TASK DIRECTIONS -
Repeat all the data exactly, and where a record holds a picture, leave that picture out.

Extracted records
# # # # # # #
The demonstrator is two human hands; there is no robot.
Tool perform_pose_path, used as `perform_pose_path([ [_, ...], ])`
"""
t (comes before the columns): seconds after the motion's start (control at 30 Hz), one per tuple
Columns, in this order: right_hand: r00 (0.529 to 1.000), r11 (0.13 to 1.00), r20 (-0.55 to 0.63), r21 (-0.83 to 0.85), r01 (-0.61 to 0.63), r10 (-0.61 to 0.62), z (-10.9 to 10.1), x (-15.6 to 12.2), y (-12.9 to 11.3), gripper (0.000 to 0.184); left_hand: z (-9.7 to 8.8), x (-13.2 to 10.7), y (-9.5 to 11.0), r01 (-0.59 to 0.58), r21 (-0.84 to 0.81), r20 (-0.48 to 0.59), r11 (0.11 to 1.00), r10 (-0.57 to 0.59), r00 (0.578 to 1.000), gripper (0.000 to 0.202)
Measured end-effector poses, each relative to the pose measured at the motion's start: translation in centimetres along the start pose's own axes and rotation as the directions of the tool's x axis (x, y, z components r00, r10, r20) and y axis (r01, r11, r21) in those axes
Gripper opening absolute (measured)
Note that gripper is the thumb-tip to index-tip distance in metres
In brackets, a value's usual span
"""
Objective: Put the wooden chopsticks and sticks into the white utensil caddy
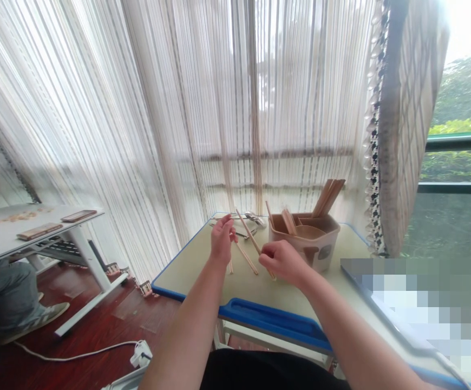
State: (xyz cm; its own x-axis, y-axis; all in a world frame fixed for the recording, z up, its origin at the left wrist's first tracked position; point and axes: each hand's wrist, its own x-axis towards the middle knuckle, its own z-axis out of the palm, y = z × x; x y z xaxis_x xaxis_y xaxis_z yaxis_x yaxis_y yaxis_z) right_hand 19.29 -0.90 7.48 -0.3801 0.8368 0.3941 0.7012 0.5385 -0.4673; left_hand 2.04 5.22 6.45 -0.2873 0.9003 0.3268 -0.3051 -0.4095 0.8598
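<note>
A: Hands status?

B: Our right hand is closed in a fist on the near end of a chopstick. The chopstick slants up and away to the left, with its far tip off the table.

A: Left?

B: Our left hand is half open with the fingers loosely curled. The fingertips sit right beside the chopstick's middle. We cannot tell whether they pinch it or only touch it.

A: What's under the hands?

B: Loose chopsticks lie flat on the beige top between our two hands. Metal spoons lie further back, near the curtain.

A: Container?

B: A beige tub stands just behind our right hand, near it but apart. Flat wooden sticks lean out of its back right corner, and a few more stand at its left side.

A: Anyone else in view?

B: Far left, a seated person, only a leg and a shoe showing, under a white table. They are well apart from us.
</note>
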Motion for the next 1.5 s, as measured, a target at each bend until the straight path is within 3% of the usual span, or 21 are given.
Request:
perform_pose_path([
  [0.1, 0.999, 0.998, 0.044, 0.060, 0.019, -0.022, 0.3, 0.2, 0.5, 0.020, 0.5, -0.4, 0.4, 0.087, -0.177, 0.157, 0.980, -0.059, 0.986, 0.039],
  [0.23, 0.992, 0.991, 0.115, 0.126, 0.045, -0.060, 0.8, 0.4, 0.6, 0.020, 0.5, -0.4, 0.4, 0.149, -0.237, 0.185, 0.960, -0.106, 0.977, 0.041],
  [0.43, 0.972, 0.967, 0.223, 0.255, 0.013, -0.072, 1.3, 0.6, 0.5, 0.020, 0.3, -0.3, 0.2, 0.271, -0.240, 0.312, 0.932, -0.190, 0.931, 0.036],
  [0.67, 0.950, 0.945, 0.309, 0.321, -0.067, -0.037, 1.9, 0.6, 0.9, 0.019, 0.5, -0.6, 0.4, 0.256, -0.213, 0.335, 0.943, -0.176, 0.926, 0.031],
  [0.77, 0.894, 0.920, 0.449, 0.344, -0.188, 0.015, 2.1, 0.5, 1.5, 0.015, 1.1, -0.8, 0.7, 0.170, -0.171, 0.341, 0.971, -0.104, 0.934, 0.023],
  [0.87, 0.774, 0.920, 0.628, 0.254, -0.298, 0.078, 2.4, 0.4, 2.3, 0.013, 2.2, -0.5, 1.7, 0.077, -0.204, 0.283, 0.976, -0.016, 0.959, 0.018],
  [0.93, 0.739, 0.923, 0.667, 0.223, -0.314, 0.090, 2.6, 0.4, 2.7, 0.011, 3.4, -0.1, 3.0, 0.019, -0.237, 0.215, 0.971, 0.033, 0.976, 0.018],
  [1.03, 0.738, 0.918, 0.666, 0.217, -0.331, 0.109, 2.7, 0.6, 3.0, 0.009, 5.5, 0.8, 5.2, -0.108, -0.245, 0.107, 0.964, 0.137, 0.985, 0.019],
  [1.17, 0.730, 0.917, 0.669, 0.191, -0.351, 0.141, 2.7, 0.8, 3.3, 0.013, 8.3, 1.8, 7.0, -0.305, -0.170, -0.032, 0.937, 0.304, 0.952, 0.018],
  [1.37, 0.747, 0.934, 0.652, 0.169, -0.315, 0.134, 2.9, 0.8, 3.4, 0.019, 10.3, 2.0, 6.4, -0.376, -0.078, -0.192, 0.923, 0.356, 0.915, 0.016],
  [1.5, 0.754, 0.950, 0.640, 0.122, -0.287, 0.146, 2.7, 0.8, 3.0, 0.021, 10.7, 2.1, 6.5, -0.442, -0.061, -0.324, 0.895, 0.401, 0.857, 0.016],
])
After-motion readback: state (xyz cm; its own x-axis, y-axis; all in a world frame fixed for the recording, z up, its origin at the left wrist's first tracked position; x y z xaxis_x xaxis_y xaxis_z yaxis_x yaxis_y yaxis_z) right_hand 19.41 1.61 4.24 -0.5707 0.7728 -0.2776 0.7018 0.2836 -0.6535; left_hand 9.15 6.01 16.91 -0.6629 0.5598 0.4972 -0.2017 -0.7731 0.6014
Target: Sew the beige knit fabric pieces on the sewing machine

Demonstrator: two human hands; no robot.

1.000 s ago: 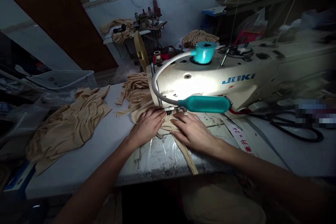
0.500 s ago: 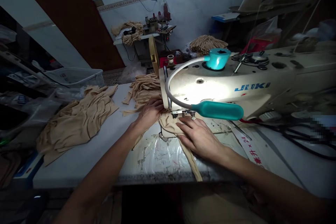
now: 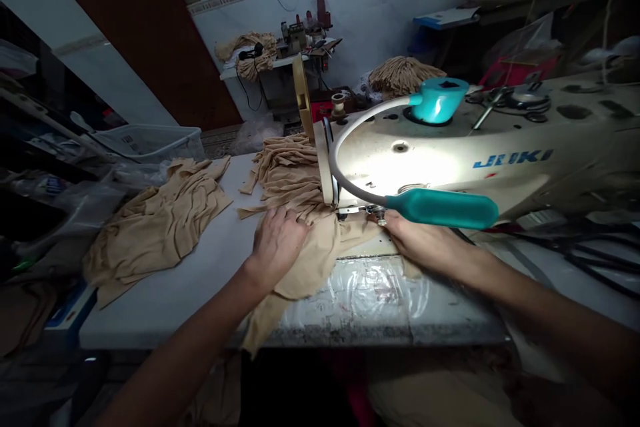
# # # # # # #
EXERCISE OUTPUT -
The demonstrator is two human hands; there is no robot.
Tool perform_pose_path, used as `perform_pose_path([ [_, ...], ])`
"""
t (comes before the columns): seconds after the motion's start (control at 30 Hz), one per tuple
Columns, in this order: right_hand: r00 (0.529 to 1.000), r11 (0.13 to 1.00), r20 (-0.55 to 0.63), r21 (-0.83 to 0.85), r01 (-0.61 to 0.63), r10 (-0.61 to 0.62), z (-10.9 to 10.1), x (-15.6 to 12.2), y (-12.9 to 11.3), gripper (0.000 to 0.184); left_hand: z (-9.7 to 8.8), x (-13.2 to 10.7), y (-9.5 to 11.0), r01 (-0.59 to 0.58), r21 (-0.84 to 0.81), r20 (-0.48 to 0.59), r11 (0.11 to 1.00), r10 (-0.57 to 0.59), r00 (0.578 to 1.000), gripper (0.000 to 0.202)
Measured end-effector poses, each relative to the pose measured at the motion's start: translation in centimetres along the start pose's own axes and rotation as the directions of the tool's x axis (x, y, z components r00, r10, r20) and y axis (r01, r11, r21) in those axes
Gripper opening absolute (measured)
Note that gripper is the thumb-tip to index-tip distance in metres
In brackets, a value's usual span
"""
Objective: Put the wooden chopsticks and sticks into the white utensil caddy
State: (xyz cm; its own x-axis, y-axis; all in a world frame fixed for the recording, z up, its origin at the left wrist's first tracked position; point and axes: each hand's wrist, its own x-axis towards the middle knuckle, its own z-axis out of the palm, y = z × x; x y z xaxis_x xaxis_y xaxis_z yaxis_x yaxis_y yaxis_z) right_hand 19.29 -0.90 7.48 -0.3801 0.8368 0.3941 0.7012 0.5385 -0.4673; left_hand 2.04 5.22 6.45 -0.2873 0.9003 0.3268 -0.3051 -0.4095 0.8598
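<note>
A: Hands status?

B: Our right hand is closed in a fist on the near end of a chopstick. The chopstick slants up and away to the left, with its far tip off the table.

A: Left?

B: Our left hand is half open with the fingers loosely curled. The fingertips sit right beside the chopstick's middle. We cannot tell whether they pinch it or only touch it.

A: What's under the hands?

B: Loose chopsticks lie flat on the beige top between our two hands. Metal spoons lie further back, near the curtain.

A: Container?

B: A beige tub stands just behind our right hand, near it but apart. Flat wooden sticks lean out of its back right corner, and a few more stand at its left side.

A: Anyone else in view?

B: Far left, a seated person, only a leg and a shoe showing, under a white table. They are well apart from us.
</note>
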Motion for the next 1.5 s, as measured, a target at each bend until the straight path is within 3% of the usual span, or 21 are given.
Request:
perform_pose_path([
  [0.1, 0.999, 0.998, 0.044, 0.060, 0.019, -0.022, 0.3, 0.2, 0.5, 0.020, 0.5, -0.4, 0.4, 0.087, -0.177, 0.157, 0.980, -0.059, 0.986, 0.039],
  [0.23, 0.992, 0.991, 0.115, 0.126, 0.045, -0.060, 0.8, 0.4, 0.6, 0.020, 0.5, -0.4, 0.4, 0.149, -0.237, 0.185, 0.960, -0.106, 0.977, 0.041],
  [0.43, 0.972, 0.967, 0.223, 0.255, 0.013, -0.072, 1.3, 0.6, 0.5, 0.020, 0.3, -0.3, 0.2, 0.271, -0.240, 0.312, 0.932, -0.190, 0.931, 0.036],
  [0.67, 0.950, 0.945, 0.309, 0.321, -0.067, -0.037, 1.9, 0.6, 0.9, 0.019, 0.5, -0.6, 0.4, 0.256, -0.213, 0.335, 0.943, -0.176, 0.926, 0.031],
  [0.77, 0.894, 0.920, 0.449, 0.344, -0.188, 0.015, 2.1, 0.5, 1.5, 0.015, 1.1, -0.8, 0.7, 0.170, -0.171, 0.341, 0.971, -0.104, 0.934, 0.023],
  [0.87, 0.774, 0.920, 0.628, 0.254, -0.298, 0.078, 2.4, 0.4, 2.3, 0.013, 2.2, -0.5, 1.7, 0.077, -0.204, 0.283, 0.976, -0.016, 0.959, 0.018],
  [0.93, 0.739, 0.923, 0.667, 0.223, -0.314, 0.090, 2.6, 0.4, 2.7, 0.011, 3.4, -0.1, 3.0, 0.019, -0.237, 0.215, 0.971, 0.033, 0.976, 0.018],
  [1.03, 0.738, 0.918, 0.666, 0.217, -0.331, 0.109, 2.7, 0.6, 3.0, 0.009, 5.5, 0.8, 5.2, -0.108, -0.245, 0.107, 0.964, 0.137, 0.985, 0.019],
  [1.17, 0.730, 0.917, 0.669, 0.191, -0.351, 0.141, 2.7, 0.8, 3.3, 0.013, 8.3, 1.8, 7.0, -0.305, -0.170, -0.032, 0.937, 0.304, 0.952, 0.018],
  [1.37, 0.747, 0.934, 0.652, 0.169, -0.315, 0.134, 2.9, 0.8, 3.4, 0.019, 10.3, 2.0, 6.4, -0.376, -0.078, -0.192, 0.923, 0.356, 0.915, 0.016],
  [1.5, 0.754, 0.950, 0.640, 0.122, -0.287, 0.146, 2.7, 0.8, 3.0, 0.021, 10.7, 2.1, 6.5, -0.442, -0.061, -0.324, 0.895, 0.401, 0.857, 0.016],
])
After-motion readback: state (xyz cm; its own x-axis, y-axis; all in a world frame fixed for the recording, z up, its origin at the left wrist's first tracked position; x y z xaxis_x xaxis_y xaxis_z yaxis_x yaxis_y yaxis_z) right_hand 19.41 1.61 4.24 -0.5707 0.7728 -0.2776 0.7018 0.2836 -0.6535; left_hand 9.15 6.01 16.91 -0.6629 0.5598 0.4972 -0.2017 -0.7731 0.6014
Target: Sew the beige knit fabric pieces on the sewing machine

Demonstrator: two human hands; no robot.

1.000 s ago: 
0.500 s ago: 
now: 

Nothing remains to be written for this exercise.